• Exercise instructions: Return each line of the data that follows exactly as it reads.

• Given data:
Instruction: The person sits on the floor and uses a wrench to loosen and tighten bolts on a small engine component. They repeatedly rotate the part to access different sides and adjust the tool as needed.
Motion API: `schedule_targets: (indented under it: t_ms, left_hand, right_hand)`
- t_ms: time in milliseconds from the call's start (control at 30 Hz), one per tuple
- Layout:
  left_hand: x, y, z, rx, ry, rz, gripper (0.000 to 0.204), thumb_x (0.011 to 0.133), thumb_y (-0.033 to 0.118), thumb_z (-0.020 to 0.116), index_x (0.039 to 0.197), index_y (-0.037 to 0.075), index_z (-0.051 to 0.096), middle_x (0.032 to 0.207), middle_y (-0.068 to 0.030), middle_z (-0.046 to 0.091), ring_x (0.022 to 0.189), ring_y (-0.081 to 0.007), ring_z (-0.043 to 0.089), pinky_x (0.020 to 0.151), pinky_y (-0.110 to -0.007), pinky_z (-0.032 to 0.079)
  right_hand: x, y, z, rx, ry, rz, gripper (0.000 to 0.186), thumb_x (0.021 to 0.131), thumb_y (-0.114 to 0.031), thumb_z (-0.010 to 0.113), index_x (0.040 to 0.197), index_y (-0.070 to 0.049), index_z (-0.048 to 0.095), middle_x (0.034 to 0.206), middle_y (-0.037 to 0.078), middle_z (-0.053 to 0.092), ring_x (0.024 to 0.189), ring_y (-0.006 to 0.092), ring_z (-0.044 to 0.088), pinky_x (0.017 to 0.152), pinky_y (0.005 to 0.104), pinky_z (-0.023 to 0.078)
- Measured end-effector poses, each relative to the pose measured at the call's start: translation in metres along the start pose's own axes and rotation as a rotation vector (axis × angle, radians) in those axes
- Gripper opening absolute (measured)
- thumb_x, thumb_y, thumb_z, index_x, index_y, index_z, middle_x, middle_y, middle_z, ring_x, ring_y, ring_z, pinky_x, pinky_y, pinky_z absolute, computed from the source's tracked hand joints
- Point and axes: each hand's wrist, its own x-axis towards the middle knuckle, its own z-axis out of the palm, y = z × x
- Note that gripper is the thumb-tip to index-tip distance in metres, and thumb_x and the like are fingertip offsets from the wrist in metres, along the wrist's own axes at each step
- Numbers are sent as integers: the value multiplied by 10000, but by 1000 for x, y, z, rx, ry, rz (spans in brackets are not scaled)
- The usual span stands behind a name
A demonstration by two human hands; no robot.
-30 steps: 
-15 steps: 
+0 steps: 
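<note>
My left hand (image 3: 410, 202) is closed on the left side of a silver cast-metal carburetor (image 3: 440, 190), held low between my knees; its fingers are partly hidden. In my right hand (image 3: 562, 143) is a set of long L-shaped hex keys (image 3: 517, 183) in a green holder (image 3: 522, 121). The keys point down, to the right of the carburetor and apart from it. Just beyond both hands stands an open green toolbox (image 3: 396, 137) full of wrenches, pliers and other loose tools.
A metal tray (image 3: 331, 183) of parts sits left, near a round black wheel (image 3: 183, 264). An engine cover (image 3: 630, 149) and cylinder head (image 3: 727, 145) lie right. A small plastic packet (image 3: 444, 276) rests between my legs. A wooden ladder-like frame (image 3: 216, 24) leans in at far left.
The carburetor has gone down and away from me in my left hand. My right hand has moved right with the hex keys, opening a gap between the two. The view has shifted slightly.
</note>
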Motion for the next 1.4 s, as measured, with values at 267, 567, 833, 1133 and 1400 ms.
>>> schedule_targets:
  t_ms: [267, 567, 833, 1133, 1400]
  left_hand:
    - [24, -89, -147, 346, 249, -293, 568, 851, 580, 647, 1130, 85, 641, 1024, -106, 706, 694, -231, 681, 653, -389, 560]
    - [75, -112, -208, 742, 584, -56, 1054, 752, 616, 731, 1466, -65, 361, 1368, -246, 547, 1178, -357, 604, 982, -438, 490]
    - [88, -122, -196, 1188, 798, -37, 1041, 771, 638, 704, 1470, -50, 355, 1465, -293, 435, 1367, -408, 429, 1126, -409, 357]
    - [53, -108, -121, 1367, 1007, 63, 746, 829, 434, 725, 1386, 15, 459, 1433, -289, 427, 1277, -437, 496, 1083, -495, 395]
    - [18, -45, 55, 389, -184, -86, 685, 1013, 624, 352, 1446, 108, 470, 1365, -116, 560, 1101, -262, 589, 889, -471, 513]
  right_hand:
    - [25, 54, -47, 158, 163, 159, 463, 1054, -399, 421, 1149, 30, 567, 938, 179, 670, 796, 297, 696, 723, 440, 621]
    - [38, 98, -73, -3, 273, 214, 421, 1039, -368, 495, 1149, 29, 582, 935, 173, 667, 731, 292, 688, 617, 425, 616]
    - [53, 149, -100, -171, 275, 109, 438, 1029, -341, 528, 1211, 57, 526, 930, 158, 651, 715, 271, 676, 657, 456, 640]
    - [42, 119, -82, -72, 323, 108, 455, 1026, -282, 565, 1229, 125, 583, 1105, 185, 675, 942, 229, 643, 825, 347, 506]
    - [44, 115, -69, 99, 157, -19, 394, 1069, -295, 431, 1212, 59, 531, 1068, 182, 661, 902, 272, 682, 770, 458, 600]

• Finished exercise:
Instruction: The person sits on the floor and uses a wrench to loosen and tighten bolts on a small engine component. They repeatedly rotate the part to access different sides and adjust the tool as needed.
Motion API: `schedule_targets: (indented under it: t_ms, left_hand, right_hand)`
- t_ms: time in milliseconds from the call's start (control at 30 Hz), one per tuple
- Layout:
  left_hand: x, y, z, rx, ry, rz, gripper (0.000 to 0.204), thumb_x (0.011 to 0.133), thumb_y (-0.033 to 0.118), thumb_z (-0.020 to 0.116), index_x (0.039 to 0.197), index_y (-0.037 to 0.075), index_z (-0.051 to 0.096), middle_x (0.032 to 0.207), middle_y (-0.068 to 0.030), middle_z (-0.046 to 0.091), ring_x (0.022 to 0.189), ring_y (-0.081 to 0.007), ring_z (-0.043 to 0.089), pinky_x (0.020 to 0.151), pinky_y (-0.110 to -0.007), pinky_z (-0.032 to 0.079)
  right_hand: x, y, z, rx, ry, rz, gripper (0.000 to 0.186), thumb_x (0.021 to 0.131), thumb_y (-0.114 to 0.031), thumb_z (-0.010 to 0.113), index_x (0.040 to 0.197), index_y (-0.070 to 0.049), index_z (-0.048 to 0.095), middle_x (0.034 to 0.206), middle_y (-0.037 to 0.078), middle_z (-0.053 to 0.092), ring_x (0.024 to 0.189), ring_y (-0.006 to 0.092), ring_z (-0.044 to 0.088), pinky_x (0.017 to 0.152), pinky_y (0.005 to 0.104), pinky_z (-0.023 to 0.078)
- Measured end-effector poses, each relative to the pose measured at the call's start: translation in metres along the start pose's own axes and rotation as a rotation vector (axis × angle, radians) in those axes
- Gripper opening absolute (measured)
- thumb_x, thumb_y, thumb_z, index_x, index_y, index_z, middle_x, middle_y, middle_z, ring_x, ring_y, ring_z, pinky_x, pinky_y, pinky_z absolute, computed from the source's tracked hand joints
- Point and axes: each hand's wrist, its own x-axis towards the middle knuckle, its own z-axis out of the palm, y = z × x
- Note that gripper is the thumb-tip to index-tip distance in metres, and thumb_x and the like are fingertip offsets from the wrist in metres, along the wrist's own axes at each step
- Numbers are sent as integers: the value multiplied by 10000, but by 1000 for x, y, z, rx, ry, rz (spans in brackets are not scaled)
- The usual span stands behind a name
A demonstration by two human hands; no robot.
-30 steps: 
-15 steps: 
+0 steps: 
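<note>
My left hand (image 3: 410, 202) is closed on the left side of a silver cast-metal carburetor (image 3: 440, 190), held low between my knees; its fingers are partly hidden. In my right hand (image 3: 562, 143) is a set of long L-shaped hex keys (image 3: 517, 183) in a green holder (image 3: 522, 121). The keys point down, to the right of the carburetor and apart from it. Just beyond both hands stands an open green toolbox (image 3: 396, 137) full of wrenches, pliers and other loose tools.
A metal tray (image 3: 331, 183) of parts sits left, near a round black wheel (image 3: 183, 264). An engine cover (image 3: 630, 149) and cylinder head (image 3: 727, 145) lie right. A small plastic packet (image 3: 444, 276) rests between my legs. A wooden ladder-like frame (image 3: 216, 24) leans in at far left.
The carburetor has gone down and away from me in my left hand. My right hand has moved right with the hex keys, opening a gap between the two. The view has shifted slightly.
</note>
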Motion for the next 1.4 s, as measured, with values at 267, 567, 833, 1133 and 1400 ms.
>>> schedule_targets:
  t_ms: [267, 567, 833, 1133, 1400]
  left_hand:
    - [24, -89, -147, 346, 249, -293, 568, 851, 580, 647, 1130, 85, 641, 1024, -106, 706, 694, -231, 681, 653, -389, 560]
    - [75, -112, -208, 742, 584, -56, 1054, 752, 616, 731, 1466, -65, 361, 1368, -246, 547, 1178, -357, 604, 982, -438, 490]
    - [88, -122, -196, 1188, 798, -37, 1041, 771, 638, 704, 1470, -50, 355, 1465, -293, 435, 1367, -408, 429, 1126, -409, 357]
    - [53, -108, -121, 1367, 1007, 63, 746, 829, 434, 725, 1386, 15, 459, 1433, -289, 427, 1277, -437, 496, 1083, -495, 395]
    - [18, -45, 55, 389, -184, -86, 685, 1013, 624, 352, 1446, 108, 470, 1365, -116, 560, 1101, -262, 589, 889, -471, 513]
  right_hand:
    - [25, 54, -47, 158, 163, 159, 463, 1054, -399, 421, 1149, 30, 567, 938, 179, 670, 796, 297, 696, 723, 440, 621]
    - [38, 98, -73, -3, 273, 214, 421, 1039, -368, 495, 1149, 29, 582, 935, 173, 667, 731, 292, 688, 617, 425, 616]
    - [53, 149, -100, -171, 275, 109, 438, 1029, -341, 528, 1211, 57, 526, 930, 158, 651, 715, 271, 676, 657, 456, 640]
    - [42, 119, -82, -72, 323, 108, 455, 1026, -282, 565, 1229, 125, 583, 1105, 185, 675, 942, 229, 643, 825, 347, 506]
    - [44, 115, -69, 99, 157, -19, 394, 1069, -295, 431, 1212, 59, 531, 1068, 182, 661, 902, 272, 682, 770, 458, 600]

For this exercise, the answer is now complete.